[TASK STATEMENT]: Would you copy all lines in the data that contain the word "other"?
───── RECORDS ─────
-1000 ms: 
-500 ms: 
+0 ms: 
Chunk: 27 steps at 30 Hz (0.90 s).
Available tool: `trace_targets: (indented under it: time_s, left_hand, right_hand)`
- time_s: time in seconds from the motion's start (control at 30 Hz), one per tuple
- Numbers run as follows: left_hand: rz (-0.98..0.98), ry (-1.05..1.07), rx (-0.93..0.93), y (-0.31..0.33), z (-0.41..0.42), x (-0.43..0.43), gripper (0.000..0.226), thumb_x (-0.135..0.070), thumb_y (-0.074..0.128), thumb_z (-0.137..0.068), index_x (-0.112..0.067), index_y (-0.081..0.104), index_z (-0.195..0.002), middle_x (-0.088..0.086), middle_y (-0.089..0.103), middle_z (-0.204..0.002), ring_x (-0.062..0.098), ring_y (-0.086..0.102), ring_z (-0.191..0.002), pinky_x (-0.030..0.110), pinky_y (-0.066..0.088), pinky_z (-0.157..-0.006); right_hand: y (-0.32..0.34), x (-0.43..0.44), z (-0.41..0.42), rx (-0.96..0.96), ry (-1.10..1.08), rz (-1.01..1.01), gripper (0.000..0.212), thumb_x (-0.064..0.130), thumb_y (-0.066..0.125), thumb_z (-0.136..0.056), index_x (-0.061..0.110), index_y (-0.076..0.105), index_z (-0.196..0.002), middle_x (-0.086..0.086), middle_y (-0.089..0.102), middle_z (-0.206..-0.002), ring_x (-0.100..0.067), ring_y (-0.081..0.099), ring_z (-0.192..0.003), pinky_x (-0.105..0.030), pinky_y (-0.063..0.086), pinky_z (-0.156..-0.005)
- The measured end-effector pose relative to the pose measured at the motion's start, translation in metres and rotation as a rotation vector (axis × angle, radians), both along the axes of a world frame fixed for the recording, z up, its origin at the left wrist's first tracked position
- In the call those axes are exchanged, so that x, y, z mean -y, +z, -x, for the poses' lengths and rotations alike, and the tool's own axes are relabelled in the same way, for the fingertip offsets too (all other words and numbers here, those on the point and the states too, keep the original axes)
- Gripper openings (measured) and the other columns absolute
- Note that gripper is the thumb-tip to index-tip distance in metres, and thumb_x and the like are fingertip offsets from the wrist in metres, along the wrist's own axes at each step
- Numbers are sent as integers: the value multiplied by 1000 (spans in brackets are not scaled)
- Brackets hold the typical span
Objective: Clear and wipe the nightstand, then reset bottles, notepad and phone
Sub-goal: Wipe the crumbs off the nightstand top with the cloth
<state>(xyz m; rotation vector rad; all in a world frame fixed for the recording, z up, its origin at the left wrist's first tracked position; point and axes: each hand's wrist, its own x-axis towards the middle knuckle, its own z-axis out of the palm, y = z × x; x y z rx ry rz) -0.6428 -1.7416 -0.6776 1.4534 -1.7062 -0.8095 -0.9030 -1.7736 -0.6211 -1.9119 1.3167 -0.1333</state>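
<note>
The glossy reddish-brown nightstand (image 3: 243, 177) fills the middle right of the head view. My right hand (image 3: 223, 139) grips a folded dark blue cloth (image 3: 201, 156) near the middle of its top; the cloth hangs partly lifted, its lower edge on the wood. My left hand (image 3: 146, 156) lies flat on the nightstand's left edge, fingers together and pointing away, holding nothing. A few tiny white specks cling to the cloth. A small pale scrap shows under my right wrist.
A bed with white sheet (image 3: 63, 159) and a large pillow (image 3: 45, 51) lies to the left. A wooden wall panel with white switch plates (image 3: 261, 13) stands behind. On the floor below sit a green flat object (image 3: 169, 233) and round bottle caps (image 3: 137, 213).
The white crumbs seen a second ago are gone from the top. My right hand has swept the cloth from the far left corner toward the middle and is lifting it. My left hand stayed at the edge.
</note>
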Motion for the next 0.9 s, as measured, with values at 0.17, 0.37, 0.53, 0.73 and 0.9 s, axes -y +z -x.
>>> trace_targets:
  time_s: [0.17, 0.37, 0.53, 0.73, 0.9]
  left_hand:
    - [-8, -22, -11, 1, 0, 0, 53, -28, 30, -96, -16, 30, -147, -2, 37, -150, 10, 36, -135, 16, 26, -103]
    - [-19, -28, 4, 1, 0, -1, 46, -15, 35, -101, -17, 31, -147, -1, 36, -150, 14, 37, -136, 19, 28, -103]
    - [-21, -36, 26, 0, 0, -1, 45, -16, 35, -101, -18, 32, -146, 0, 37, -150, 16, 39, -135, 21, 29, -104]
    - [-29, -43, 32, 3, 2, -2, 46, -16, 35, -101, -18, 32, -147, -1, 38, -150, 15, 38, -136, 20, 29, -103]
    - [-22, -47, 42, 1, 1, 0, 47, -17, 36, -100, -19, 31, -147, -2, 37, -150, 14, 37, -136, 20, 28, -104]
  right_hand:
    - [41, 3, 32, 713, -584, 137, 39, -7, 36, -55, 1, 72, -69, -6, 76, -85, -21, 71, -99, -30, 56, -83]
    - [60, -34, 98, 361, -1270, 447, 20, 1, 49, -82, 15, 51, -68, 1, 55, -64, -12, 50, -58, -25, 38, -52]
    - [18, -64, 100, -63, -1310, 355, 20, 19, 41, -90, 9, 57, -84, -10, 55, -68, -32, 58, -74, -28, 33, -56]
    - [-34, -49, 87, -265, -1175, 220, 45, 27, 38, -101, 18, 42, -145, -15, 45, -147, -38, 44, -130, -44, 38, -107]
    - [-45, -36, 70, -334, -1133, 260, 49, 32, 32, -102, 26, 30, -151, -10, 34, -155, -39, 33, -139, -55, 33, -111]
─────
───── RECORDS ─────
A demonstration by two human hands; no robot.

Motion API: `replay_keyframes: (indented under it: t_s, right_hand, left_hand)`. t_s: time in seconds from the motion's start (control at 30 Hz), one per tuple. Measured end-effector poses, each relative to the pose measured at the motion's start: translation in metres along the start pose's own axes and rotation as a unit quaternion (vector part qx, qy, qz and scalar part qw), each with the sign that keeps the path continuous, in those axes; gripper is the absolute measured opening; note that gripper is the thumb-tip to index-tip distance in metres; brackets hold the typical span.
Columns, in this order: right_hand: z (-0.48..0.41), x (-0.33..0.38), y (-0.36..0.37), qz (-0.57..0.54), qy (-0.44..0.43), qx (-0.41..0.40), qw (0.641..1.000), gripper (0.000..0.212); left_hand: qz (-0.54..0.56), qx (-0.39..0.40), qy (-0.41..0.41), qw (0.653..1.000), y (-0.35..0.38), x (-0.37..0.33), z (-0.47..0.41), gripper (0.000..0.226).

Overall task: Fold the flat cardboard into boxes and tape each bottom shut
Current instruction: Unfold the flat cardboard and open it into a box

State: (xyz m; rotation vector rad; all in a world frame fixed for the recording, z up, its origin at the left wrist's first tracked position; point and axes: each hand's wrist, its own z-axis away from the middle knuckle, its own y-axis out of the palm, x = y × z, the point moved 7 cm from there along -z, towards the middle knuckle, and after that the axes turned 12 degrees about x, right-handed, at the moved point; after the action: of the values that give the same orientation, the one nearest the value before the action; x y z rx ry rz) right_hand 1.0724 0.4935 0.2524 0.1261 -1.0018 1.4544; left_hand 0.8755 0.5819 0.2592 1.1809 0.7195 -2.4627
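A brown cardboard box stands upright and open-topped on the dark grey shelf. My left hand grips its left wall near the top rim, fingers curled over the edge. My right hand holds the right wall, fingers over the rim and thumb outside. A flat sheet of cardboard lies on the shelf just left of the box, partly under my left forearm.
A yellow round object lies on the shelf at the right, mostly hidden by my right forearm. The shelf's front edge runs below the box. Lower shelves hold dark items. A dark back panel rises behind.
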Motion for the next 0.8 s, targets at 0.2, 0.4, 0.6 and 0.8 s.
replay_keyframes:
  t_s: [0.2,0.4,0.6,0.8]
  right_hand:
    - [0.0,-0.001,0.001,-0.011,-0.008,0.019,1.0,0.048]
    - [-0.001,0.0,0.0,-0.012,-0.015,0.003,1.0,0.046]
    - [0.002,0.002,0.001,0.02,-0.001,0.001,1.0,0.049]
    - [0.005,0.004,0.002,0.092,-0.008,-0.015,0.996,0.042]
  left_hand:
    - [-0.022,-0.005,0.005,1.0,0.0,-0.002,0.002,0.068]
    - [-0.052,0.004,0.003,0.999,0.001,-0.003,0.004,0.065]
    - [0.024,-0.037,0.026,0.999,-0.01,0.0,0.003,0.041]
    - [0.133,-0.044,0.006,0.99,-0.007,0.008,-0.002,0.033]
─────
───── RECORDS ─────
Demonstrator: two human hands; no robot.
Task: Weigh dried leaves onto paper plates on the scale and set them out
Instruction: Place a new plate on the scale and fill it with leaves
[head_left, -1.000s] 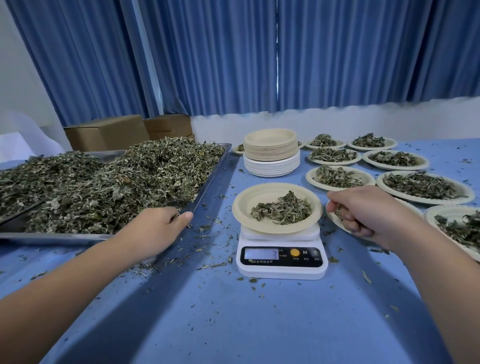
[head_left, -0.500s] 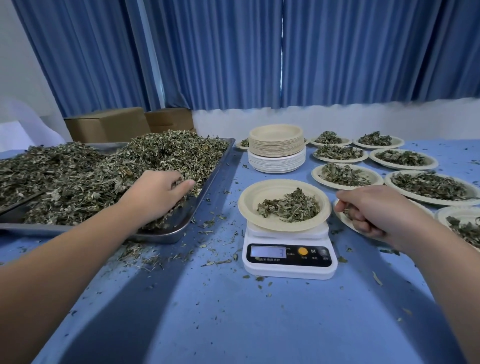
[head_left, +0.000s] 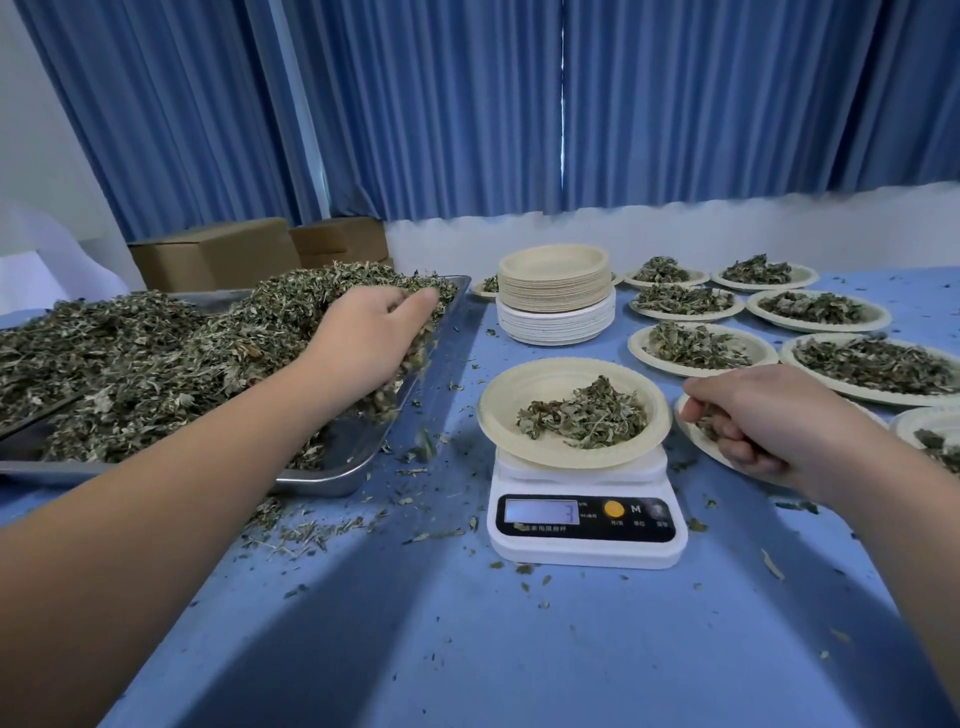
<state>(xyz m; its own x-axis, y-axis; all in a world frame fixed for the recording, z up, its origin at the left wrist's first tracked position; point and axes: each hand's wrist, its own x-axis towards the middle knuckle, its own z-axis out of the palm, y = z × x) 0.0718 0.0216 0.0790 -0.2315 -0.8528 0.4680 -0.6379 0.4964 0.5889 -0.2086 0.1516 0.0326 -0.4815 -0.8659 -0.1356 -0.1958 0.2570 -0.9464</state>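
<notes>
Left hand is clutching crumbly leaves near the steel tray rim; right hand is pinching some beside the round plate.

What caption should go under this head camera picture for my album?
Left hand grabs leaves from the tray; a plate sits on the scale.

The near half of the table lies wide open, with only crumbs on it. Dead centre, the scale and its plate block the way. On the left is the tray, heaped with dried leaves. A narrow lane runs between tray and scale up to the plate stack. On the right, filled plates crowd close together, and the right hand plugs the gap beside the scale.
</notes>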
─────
[RESULT BELOW]:
- In the call those axes are exchanged, so that x, y, z mean -y, +z, -x, for the poses' lengths and rotations alike, and the tool's own axes are relabelled in the same way, for the fingertip offsets too (all other words and numbers here, those on the point and the states too, keep the original axes)
- Gripper openings (measured) and the other columns absolute

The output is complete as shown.